Electric vehicles did chalk up a couple of modest gains during the session. A proposal to populate state parks with EV charging stations, introduced by Rep. Ken King, a Republican from the small Panhandle city of Canadian, was adopted as a budget amendment. And one element of the doomed HB 2221 reappeared in the successful Senate Bill 1202, authorizing the Public Utility Commission to exempt owners and operators of EV charging stations from being categorized as electric utilities. But another bill, aimed at giving EV owners a choice between a flat annual registration fee (from $190 to $240 depending on vehicle weight) or a mileage-based fee (from $30 for 3,000 or fewer miles to $190 for 12,001 miles or more), failed. [The bill’s fee structure was incorrectly reported in an earlier version of this article.]
The market moves on
In the meantime, market forces are at work. On June 30, General Motors and a power company owned by Shell Oil announced a partnership to provide Texas customers with electric service sourced from renewable energy, along with free overnight charging for owners of G.M. EVs. And charging infrastructure continues building out around the state despite lawmakers’ inaction, with 1,407 charging stations and 4,117 outlets operating in Texas at last count.
On balance, the 87th Texas Legislature left EV advocates disappointed but not necessarily disheartened. “HB 2221 was a moderate solution to many important EV issues,” Rep. Canales said, “and although it didn’t pass, we have some time to improve upon it over the interim before the next session.”
But Smith, the TxETRA director, believes the answer may lie outside of the statehouse. “The big thing that failed this session was the development of a plan on how to place chargers from border to border, and in rural areas and low-income areas, so we don’t repeat the digital divide issues [related to uneven internet access] we had during the pandemic.”
TxETRA and other EV advocacy groups are now looking at work-around strategies that would involve state and federal agencies, including employing funds from the Biden administration’s pending infrastructure plan, while largely bypassing the implacable Texas Legislature.
“It’s important because the federal government is now saying they want to put half a million chargers up around the country,” Smith said. “It’s a great time to use federal money and some state money to put [chargers] in places that would help people, but where they would otherwise not go. Industries and competitive charging companies could then put them places where the market is likely to exist, like Buc-ee’s, or the big commercial centers.”

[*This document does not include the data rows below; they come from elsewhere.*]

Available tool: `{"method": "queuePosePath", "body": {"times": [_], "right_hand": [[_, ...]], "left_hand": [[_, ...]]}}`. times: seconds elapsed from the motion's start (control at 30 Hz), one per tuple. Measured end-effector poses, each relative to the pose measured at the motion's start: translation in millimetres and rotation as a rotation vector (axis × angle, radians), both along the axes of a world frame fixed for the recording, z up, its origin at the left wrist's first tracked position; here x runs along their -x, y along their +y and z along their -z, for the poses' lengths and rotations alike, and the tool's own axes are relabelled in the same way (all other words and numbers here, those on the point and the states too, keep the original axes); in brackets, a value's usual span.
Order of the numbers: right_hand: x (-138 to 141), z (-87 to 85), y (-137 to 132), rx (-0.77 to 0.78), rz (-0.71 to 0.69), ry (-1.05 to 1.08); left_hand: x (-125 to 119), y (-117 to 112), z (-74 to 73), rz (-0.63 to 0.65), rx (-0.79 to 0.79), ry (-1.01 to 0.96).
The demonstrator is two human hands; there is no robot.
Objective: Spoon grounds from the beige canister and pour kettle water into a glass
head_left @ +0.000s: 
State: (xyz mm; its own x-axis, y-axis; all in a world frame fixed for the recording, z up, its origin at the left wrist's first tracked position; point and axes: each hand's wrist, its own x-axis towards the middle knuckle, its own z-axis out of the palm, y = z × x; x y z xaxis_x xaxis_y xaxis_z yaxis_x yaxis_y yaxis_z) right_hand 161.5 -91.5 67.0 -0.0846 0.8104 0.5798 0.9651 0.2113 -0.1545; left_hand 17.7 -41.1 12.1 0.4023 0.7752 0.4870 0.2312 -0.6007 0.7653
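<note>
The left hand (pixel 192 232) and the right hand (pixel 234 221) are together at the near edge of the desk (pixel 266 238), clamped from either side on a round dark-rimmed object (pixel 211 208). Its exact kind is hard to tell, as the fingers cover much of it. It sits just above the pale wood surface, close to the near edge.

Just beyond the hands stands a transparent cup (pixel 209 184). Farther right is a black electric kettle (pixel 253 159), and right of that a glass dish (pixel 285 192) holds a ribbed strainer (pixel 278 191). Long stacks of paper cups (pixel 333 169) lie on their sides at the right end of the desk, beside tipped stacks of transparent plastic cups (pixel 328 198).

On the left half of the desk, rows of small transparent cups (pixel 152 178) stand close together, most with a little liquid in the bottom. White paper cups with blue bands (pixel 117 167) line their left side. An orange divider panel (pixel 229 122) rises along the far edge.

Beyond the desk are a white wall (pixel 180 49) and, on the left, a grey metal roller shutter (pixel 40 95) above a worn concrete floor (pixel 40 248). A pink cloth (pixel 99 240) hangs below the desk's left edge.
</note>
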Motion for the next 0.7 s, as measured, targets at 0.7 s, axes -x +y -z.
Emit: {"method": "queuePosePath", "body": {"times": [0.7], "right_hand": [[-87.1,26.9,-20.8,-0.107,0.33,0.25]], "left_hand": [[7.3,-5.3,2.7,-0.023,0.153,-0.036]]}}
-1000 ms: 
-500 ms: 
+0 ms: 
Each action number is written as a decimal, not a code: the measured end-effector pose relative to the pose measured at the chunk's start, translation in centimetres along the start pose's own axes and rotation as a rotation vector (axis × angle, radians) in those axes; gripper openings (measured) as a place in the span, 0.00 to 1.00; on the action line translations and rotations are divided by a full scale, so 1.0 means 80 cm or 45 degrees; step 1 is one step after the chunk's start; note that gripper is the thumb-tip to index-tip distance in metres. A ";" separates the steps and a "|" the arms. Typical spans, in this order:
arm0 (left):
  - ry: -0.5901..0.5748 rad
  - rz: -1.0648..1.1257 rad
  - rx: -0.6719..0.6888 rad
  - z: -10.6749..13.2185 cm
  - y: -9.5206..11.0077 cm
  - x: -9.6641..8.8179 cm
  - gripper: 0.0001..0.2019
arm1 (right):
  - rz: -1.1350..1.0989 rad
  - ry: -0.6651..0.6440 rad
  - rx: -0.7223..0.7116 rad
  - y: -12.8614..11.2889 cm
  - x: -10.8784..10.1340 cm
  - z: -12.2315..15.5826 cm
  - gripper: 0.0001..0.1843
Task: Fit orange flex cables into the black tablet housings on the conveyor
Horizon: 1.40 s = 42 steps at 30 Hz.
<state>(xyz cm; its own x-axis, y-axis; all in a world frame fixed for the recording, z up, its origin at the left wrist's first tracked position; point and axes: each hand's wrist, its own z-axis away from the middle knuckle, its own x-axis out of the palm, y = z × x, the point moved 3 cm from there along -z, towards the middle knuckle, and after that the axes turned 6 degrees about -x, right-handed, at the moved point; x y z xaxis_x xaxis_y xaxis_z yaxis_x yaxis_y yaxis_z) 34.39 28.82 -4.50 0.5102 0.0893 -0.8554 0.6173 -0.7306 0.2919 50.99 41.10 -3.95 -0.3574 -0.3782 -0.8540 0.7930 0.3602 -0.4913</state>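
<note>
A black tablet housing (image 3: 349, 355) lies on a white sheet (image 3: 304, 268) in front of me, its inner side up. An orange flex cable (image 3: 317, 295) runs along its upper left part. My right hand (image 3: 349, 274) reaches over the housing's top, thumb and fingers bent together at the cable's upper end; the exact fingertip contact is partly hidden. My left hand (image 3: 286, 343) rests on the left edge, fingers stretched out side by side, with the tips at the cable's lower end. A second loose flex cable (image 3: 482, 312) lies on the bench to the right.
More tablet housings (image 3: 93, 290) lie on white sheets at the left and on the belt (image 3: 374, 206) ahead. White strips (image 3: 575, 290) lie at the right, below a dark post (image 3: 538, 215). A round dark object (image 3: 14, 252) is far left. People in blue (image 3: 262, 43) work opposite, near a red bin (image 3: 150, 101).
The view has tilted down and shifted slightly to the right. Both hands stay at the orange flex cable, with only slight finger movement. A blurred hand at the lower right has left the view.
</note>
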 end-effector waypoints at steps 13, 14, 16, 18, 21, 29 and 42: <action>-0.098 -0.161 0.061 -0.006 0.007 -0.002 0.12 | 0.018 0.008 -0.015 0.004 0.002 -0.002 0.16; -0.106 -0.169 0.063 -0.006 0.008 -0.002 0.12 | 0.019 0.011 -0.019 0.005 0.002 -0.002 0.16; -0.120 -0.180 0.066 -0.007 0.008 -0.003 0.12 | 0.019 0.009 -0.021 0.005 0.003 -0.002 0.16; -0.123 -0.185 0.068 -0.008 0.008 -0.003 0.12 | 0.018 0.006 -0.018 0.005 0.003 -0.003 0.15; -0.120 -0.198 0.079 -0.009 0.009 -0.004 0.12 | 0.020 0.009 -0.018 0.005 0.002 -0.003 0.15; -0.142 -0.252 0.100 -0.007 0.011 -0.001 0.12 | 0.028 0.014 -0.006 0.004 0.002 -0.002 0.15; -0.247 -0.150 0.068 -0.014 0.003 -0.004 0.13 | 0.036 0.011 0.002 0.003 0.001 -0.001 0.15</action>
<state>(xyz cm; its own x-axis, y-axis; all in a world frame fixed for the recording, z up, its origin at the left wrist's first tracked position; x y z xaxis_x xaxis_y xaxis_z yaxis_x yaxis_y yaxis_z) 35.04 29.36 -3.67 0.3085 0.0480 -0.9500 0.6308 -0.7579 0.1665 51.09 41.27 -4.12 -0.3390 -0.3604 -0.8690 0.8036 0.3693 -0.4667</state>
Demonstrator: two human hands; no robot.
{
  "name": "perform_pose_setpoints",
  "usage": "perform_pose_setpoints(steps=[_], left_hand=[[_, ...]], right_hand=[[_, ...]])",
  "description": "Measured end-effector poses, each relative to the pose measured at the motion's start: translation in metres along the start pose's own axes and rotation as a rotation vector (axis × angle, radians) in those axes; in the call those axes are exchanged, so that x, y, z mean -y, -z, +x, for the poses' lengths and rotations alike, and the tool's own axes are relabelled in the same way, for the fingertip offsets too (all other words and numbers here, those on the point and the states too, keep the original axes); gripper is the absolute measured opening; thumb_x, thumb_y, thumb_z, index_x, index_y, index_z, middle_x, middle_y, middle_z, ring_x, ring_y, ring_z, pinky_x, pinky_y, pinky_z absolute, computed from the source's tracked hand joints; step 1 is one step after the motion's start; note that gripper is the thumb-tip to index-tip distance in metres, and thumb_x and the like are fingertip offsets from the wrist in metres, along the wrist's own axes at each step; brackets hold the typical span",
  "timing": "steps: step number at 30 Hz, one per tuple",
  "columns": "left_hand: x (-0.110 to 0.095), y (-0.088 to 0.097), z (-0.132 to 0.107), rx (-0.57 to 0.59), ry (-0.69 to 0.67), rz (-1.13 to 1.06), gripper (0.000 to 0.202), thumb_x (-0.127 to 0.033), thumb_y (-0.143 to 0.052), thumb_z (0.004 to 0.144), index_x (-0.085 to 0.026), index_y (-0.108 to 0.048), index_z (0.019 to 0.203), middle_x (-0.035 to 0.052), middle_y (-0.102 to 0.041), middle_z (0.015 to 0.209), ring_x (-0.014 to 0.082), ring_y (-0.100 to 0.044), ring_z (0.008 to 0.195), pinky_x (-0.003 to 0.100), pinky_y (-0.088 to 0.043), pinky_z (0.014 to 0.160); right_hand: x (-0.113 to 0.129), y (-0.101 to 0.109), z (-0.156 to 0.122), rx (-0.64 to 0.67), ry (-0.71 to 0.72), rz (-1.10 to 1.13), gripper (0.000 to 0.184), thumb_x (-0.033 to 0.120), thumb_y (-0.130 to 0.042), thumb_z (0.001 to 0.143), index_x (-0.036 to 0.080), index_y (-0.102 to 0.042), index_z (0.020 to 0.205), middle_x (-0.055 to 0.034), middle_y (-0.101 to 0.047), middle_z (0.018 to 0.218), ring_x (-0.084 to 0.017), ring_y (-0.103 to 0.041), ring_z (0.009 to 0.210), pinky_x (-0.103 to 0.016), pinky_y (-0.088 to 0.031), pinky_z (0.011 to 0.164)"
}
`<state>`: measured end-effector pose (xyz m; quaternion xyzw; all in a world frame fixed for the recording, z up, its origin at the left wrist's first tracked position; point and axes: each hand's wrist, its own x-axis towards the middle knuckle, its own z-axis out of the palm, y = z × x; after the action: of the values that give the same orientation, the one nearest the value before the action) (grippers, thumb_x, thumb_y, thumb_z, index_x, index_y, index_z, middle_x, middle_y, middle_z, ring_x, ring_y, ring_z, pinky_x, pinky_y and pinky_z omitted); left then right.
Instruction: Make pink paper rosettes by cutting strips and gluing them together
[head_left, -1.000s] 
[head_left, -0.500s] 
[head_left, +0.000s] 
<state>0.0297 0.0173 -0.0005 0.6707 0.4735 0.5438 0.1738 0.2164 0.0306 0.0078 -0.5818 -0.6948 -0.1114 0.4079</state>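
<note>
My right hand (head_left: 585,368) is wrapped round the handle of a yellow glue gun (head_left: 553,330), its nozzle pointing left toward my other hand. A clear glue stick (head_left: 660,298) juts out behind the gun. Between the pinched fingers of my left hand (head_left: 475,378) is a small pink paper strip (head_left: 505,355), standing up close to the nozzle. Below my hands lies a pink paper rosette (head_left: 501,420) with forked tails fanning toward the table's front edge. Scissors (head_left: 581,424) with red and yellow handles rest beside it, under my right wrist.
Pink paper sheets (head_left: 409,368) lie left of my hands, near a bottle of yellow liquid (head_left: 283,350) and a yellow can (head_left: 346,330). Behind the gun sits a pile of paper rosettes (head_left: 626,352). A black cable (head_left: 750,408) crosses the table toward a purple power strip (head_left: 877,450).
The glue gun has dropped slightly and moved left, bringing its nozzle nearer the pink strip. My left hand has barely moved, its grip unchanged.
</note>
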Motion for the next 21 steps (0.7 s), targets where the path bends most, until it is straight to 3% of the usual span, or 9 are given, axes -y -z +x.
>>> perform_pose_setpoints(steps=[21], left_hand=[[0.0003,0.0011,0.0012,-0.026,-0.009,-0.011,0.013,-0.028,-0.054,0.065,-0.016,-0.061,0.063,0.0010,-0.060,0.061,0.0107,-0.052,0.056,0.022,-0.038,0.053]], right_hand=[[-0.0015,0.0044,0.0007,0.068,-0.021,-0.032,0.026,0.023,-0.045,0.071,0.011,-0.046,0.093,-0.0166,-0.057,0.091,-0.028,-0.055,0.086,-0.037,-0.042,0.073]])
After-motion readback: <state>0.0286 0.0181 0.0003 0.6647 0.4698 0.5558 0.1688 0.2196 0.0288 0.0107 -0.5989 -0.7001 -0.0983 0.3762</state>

Author’s note: Texas Climate News reached out multiple times to a number of Republican legislators for comment for this story, including all three of the Republican joint authors of HB 2221. We also attempted to contact the state Republican Party’s communications organization. All but one of our queries went unanswered. State Rep. Craig Goldman’s office returned our call, but Goldman, of Fort Worth, was said to be traveling and unavailable for comment.
John Kent, an independent journalist in Fort Worth, is one of Texas Climate News’ contributing editors.